Голоса Серебряного века. Поэт о поэтах (Мочалова) - страница 51

Г. Н. отличался необыкновенной живостью. Летал по Москве. За вечер мог посетить несколько домов. Невысокий, худощавый, светловолосый, он не отличался красотой, но был очень привлекателен. Хороши были его умные синие глаза и неспешный, глубоко поставленный голос. Мужественный и внушительный, Г. Н. был неунывающим россиянином, насыщенным дополна электричеством жизнерадостности, одним из тех, кто носит в себе праздник жизни. А обстоятельства были тугие. Одевался в широкую толстовку, кот[орая] разлеталась при быстрых его движениях. Он никогда не говорил о своем дворянстве>[252], но я ощущала в нем черту дворянской чести: он никогда не лгал, даже из любезности. Правдивость его была неподкупна. С этой чертой связывался и его художественный вкус, искавший всегда смелой и точной определительности.

Собственно, у нас не было с ним истории отношений. Когда обучение музыке кончилось, мы встречались редко, я не посещала его литературных собраний. Потом он был сослан, потом призван в действующую армию>[253]. После фронта был у меня два раза на Ольховской.

Как муж третьей жены, Благининой>[254], менял вместе с ней квартиры. После войны страдал не высоким, а высочайшим давленьем (280) и умер на даче во время шахматной игры>[255]. О смерти его я узнала с большим опозданьем.

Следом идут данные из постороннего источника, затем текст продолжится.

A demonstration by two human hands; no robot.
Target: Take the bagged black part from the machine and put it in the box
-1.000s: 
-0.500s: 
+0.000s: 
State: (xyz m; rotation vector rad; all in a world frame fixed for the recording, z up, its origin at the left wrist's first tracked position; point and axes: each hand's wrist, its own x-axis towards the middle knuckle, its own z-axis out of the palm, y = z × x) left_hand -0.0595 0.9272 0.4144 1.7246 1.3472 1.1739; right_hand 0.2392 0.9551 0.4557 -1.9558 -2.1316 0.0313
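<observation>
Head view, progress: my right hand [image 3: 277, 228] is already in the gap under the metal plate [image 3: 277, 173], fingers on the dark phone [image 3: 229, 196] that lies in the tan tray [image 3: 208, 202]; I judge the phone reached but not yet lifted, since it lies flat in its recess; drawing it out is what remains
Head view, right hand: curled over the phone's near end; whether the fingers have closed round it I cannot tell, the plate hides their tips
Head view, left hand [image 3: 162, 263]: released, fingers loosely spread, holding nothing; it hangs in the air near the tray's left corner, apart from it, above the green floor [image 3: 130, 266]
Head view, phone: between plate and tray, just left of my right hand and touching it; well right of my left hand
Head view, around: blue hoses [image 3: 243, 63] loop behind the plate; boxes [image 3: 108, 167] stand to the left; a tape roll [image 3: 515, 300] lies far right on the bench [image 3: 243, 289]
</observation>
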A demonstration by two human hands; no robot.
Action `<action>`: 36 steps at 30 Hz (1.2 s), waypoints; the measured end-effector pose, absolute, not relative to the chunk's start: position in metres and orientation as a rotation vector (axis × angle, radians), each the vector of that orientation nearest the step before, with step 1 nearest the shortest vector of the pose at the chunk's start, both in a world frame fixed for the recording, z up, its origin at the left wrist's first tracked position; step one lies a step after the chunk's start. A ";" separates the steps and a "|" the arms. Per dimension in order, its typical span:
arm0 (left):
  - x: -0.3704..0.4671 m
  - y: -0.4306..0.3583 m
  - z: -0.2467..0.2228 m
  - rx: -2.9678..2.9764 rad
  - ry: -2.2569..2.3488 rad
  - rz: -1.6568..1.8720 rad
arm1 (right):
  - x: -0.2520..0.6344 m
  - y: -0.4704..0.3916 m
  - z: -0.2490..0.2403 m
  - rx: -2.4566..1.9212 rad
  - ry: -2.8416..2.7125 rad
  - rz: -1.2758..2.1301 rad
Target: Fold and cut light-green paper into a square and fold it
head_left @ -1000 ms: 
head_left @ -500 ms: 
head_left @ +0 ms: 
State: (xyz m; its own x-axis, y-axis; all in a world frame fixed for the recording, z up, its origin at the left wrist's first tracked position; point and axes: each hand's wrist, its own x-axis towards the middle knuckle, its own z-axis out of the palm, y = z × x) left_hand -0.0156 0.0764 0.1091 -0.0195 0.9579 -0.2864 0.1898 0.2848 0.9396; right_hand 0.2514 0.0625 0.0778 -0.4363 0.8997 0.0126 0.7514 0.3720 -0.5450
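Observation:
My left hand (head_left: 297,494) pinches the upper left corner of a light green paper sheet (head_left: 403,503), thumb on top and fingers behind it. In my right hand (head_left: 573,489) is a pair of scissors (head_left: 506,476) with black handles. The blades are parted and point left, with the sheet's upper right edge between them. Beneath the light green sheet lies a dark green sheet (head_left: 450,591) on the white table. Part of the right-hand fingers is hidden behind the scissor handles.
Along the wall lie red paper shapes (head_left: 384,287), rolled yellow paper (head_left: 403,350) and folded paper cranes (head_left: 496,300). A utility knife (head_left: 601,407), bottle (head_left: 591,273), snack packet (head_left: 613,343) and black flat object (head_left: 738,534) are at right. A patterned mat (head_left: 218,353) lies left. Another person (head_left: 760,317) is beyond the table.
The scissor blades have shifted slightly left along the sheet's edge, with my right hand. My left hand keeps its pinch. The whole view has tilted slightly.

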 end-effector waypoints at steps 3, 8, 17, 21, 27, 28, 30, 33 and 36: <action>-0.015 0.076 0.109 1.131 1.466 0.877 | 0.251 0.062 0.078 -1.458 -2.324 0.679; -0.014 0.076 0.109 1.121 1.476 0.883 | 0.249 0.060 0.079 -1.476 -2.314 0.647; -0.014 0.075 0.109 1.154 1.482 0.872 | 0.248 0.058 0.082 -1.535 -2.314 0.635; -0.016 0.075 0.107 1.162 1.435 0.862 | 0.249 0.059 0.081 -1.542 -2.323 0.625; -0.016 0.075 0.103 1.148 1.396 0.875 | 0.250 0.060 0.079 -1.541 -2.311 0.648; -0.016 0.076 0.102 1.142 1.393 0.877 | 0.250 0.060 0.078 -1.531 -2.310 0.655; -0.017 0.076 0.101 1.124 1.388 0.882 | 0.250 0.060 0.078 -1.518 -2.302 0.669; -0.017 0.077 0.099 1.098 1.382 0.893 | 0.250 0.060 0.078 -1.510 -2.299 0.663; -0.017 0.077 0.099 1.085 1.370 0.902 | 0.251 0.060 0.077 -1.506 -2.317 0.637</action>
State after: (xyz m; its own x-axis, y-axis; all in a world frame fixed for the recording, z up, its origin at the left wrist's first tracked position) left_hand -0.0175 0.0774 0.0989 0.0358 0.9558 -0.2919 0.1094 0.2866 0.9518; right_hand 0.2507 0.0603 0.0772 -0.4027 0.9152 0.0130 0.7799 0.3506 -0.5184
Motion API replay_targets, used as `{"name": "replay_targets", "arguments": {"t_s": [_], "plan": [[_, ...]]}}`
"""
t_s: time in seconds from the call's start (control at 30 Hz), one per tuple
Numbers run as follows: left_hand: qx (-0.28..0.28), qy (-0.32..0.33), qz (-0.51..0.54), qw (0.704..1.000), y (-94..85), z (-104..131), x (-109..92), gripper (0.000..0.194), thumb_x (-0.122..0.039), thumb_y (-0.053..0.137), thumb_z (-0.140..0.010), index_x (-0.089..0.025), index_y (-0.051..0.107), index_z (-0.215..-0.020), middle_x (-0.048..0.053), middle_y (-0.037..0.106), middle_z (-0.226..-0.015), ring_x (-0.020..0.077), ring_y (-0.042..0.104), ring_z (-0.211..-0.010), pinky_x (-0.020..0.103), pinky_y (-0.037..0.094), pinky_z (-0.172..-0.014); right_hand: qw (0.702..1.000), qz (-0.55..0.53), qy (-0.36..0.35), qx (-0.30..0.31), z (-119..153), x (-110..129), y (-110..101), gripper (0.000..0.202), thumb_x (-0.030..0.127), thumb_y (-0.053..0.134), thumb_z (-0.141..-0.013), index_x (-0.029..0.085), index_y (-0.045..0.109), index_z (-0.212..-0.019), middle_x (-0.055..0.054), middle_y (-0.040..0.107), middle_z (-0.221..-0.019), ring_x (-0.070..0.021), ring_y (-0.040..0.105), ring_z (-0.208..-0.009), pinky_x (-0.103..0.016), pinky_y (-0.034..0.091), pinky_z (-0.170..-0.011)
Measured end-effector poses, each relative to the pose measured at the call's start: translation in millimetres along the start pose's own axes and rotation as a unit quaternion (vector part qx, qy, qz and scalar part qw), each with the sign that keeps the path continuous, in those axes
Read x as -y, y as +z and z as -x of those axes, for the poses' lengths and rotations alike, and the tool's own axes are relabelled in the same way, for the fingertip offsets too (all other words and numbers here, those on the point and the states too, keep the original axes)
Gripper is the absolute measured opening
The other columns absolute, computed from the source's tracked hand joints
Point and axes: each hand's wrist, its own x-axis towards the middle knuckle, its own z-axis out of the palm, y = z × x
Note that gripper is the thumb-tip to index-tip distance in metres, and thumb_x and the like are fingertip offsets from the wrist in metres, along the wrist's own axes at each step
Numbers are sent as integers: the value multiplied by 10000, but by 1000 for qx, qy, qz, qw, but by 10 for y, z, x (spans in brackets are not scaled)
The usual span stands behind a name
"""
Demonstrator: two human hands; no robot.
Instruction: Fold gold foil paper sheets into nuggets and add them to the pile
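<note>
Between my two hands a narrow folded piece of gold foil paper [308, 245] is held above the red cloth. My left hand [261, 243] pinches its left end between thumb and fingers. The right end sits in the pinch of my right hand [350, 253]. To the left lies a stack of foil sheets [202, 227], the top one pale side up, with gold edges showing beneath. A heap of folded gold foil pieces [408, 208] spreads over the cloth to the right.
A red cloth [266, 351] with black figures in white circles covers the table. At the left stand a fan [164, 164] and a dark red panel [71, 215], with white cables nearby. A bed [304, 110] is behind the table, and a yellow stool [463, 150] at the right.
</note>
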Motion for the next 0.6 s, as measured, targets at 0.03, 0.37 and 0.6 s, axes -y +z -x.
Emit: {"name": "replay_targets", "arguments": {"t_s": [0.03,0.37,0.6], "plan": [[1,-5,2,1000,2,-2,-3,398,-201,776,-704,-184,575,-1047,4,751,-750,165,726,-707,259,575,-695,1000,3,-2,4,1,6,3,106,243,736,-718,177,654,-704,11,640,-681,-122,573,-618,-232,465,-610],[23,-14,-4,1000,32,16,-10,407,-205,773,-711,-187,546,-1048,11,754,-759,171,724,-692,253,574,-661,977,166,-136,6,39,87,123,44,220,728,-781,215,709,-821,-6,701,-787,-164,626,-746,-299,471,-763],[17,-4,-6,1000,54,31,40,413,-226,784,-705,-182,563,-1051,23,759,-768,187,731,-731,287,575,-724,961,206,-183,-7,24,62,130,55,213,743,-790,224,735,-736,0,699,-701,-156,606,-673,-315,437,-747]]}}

Творчеством его ведает Елена Александровна, и о сохранности можно не беспокоиться>[256]. Хорошо подобрал материал по его биографии Вал[ентин] Валентинович] Португалов и, вероятно, он увидит свет>[257]. Дочь и внук, можно надеяться, сохранят память о бескорыстнейшем любителе поэзии, смело мыслящем, увлеченном и увлекавшемся, летучем голландце тогдашних литературных сборищ. Он завоевывал симпатии, хотя и писал, что живет:

«Понимая, что к чему,
И не нравясь никому».

Признавая друг друга, мы не любили друг друга. Я не удовлетворялась его жизнерадостностью, кот[орая] казалась мне щенячьей, и с удовольствием отмечала редкие строки, такие, как: «Мчусь на бешеной гиене». (О жизни.) Его выразительность была резко-правдива, но прозаична: «С головой голой, как сыр». В спорах об этом он называл меня «эстетич-кой». Увлекался хлесткостью, эпатированьем буржуа, но до того ли было в те трагичные годы? «Штукарь» называл его Юрий Верховский. «Устарелое футуристическое кривлянье», — говорила Фейга Коган>[258]. Много выигрывал Г. Н. остроумными словечками: «деньги-дребеденьги», «не личность, а неприличность», «не стихи, а сентиментальные шлёпы», «искомое насекомое».

Критиком он был решительным, бил с плеча, так как художеством не шутил. О ненависти к выспренней отвлеченности и разговаривать не приходилось. Его путь был — наблюденье подробностей.